Some choices are not about picking the best item from a fixed list. They are about deciding when to stop looking. That is the optimal stopping problem. Each extra option gives you more information, but it also costs time and may make you miss a good current choice. The classic example is the secretary problem, studied by Thomas Ferguson in 1989, with roots in earlier work by Merrill Flood. You interview candidates one by one and must hire immediately or reject forever. If you know the number of candidates, the famous result is to skip the first 37 percent or so, then choose the next one who is better than everyone you have seen. For 100 candidates, that means roughly the first 37 are for learning, not for hiring. Why does this work? The early samples set a benchmark. After that, you stop when someone beats it. The benchmark is like a ruler. Without it, every candidate feels hard to compare. Real life is messier than the textbook problem. You do not know how many options remain. Still, the same logic appears in job searches, apartment hunting, dating, and sales. The question is always the same: how much value does one more look add, and what does waiting cost?

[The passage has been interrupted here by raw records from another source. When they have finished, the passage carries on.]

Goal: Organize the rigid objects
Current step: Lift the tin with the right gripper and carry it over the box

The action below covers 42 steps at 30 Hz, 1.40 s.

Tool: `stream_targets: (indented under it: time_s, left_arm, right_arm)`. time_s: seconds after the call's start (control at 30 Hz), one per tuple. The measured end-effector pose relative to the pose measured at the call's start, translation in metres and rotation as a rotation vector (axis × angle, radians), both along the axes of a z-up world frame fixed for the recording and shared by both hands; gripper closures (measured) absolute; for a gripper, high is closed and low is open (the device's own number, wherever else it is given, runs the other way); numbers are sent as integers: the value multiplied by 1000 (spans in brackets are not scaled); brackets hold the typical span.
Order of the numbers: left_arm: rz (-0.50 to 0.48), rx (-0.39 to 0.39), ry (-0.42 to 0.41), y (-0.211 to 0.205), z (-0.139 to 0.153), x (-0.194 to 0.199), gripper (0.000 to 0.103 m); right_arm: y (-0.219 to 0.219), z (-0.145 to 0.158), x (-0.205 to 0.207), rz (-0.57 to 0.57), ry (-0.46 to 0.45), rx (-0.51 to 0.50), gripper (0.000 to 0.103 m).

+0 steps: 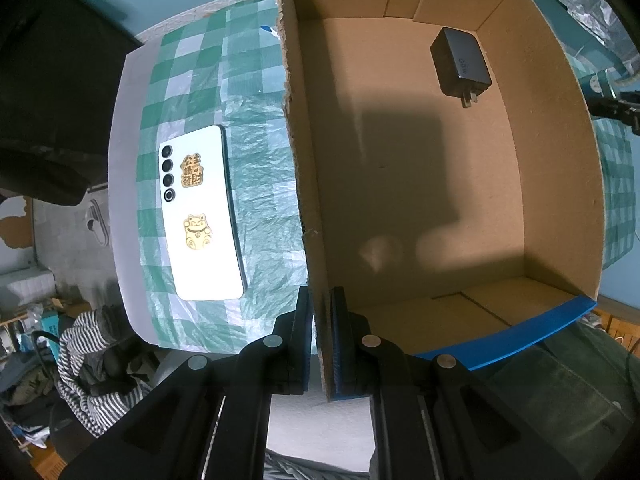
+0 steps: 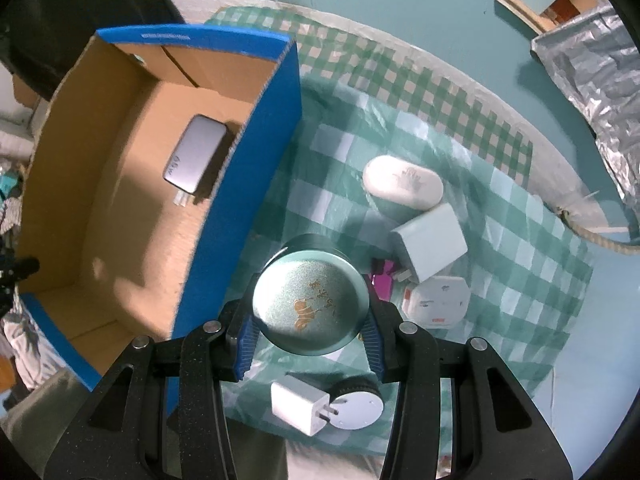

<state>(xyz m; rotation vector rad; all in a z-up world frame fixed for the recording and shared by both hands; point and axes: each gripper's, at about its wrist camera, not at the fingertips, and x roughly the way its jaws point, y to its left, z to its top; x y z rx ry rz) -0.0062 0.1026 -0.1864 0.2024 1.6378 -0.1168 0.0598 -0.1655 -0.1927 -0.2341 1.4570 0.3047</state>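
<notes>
An open cardboard box (image 1: 420, 184) with blue outer sides (image 2: 248, 184) stands on a green checked cloth. A dark charger (image 1: 460, 62) lies flat inside it (image 2: 196, 160). My left gripper (image 1: 322, 340) is shut on the box's near wall, one finger inside and one outside. My right gripper (image 2: 308, 336) is shut on a round teal tin (image 2: 310, 300) with a gold design on its lid, held above the cloth just right of the box. A white phone (image 1: 202, 216) with gold stickers lies face down left of the box.
On the cloth (image 2: 500, 240) right of the box lie a white oval case (image 2: 402, 182), a pale blue charger (image 2: 430, 242), a white octagonal plug (image 2: 438, 300), a pink item (image 2: 384, 276), a white cube charger (image 2: 300, 404) and a round disc (image 2: 356, 406). Crumpled foil (image 2: 592, 72) sits far right.
</notes>
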Motion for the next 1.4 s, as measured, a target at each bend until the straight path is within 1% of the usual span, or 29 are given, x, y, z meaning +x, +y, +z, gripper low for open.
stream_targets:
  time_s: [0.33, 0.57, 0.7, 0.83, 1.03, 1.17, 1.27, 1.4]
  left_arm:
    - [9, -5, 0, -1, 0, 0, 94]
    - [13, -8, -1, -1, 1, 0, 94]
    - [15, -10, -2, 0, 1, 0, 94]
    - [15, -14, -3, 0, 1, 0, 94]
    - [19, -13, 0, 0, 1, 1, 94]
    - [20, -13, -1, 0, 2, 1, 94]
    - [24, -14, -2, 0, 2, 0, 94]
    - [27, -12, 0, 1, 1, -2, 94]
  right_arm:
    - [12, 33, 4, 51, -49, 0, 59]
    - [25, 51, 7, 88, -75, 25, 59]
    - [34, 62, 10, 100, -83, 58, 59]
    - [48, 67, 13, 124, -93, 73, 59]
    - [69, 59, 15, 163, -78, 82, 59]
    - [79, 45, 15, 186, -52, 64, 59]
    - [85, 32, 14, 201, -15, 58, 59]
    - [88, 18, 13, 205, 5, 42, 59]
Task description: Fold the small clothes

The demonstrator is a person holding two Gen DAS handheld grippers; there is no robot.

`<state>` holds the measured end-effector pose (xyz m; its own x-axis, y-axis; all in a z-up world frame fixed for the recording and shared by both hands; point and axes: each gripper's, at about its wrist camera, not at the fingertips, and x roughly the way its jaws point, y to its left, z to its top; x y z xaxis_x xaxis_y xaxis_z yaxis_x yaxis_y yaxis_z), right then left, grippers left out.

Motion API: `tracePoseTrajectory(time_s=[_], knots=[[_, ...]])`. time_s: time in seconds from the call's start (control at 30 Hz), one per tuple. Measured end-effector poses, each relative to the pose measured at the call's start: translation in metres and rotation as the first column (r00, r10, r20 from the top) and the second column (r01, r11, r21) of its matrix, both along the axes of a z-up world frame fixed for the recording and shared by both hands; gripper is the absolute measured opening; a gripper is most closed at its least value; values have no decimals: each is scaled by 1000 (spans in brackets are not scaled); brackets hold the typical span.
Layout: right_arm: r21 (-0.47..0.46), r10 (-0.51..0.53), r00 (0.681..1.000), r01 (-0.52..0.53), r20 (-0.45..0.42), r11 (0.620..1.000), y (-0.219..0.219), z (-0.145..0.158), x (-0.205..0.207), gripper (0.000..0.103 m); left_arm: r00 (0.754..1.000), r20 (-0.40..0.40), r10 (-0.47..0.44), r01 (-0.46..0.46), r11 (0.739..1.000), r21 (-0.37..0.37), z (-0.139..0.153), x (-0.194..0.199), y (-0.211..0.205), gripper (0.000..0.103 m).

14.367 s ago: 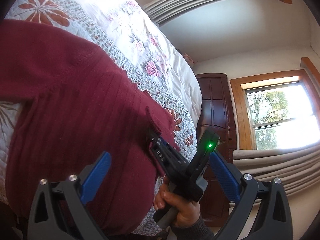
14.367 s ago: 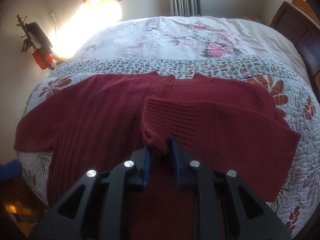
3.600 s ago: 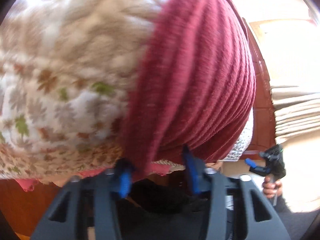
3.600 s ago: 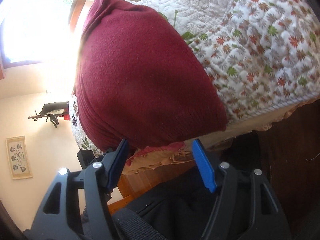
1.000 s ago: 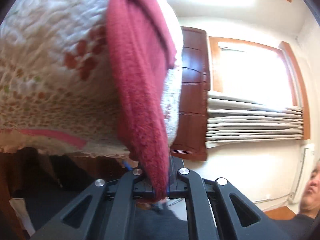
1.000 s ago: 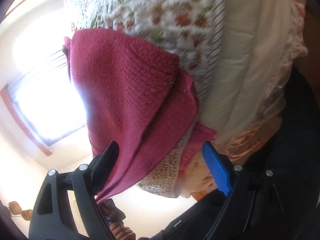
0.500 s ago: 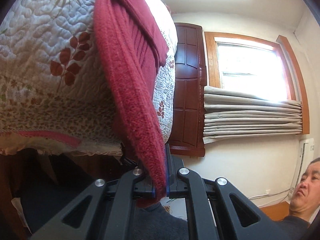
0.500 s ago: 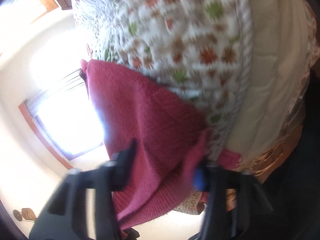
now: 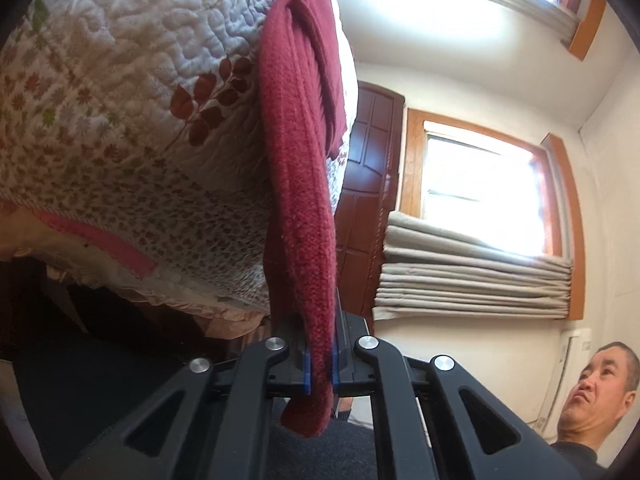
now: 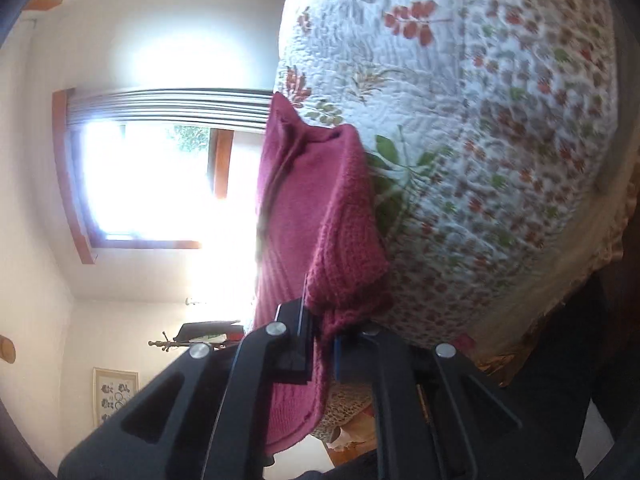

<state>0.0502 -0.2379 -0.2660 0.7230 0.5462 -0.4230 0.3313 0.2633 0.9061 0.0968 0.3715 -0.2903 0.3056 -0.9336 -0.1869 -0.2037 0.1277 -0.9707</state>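
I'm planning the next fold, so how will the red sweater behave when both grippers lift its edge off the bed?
The sweater is probably floppy: its edge droops below the left gripper. The thick knit bunched in the right gripper suggests it won't slip easily. It may drag on the textured quilt.

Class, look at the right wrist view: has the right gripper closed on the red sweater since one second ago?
Yes. The right gripper, open a second ago, is now shut on the red sweater hem, hanging off the quilt edge.
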Motion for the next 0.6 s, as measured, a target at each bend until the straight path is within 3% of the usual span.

Human judgment is not random. It is systematically biased. That matters because bias changes the probabilities you think you see. Daniel Kahneman and Amos Tversky showed this in a long series of studies, starting in the early 1970s. People overweight vivid outcomes and underweight base rates. They also chase recent events. After a streak of wins, a gambler may think the odds have changed. In a fair game, they have not. Another bias is the conjunction fallacy. In the famous 1983 Linda problem, people judged a detailed story as more likely than a less detailed one, even though probability cannot increase when you add extra conditions. A more specific claim is always equal or less probable than a broader one. That is basic set logic. The diagram here helps separate intuition from math. Intuition loves stories. Probability asks for counts, frequencies, and denominators. When those disagree, trust the denominator. A good habit is to ask three questions: What is the base rate? What evidence would I expect if my belief were true? And what evidence would I expect if it were false? Those questions slow down the fast, confident mistake.

Good decisions under uncertainty use all three tools together. Expected value tells you what a choice is worth on average. Bayesian updating tells you how to revise your beliefs when new evidence arrives. Optimal stopping tells you when enough information is enough. Here is a practical sequence. First, write down your prior belief. Second, list the outcomes and their probabilities. Third, update those probabilities when new evidence appears. Fourth, compare the expected values of your options. Fifth, decide whether more searching is worth the delay. Suppose you are choosing between two job offers. One pays 95,000 dollars with a long commute. The other pays 88,000 dollars with a short commute and a stronger chance of promotion. Expected value is not just salary. It includes probability-weighted future gains, time, stress, and the cost of waiting for a third offer. That is why decision quality improves when you make the hidden numbers visible. The final diagram shows the loop. Belief leads to evidence. Evidence changes belief. Belief shapes action. Action changes what you learn next. That loop is Bayesian thinking in real life. Not certainty. Better odds, better timing, better choices.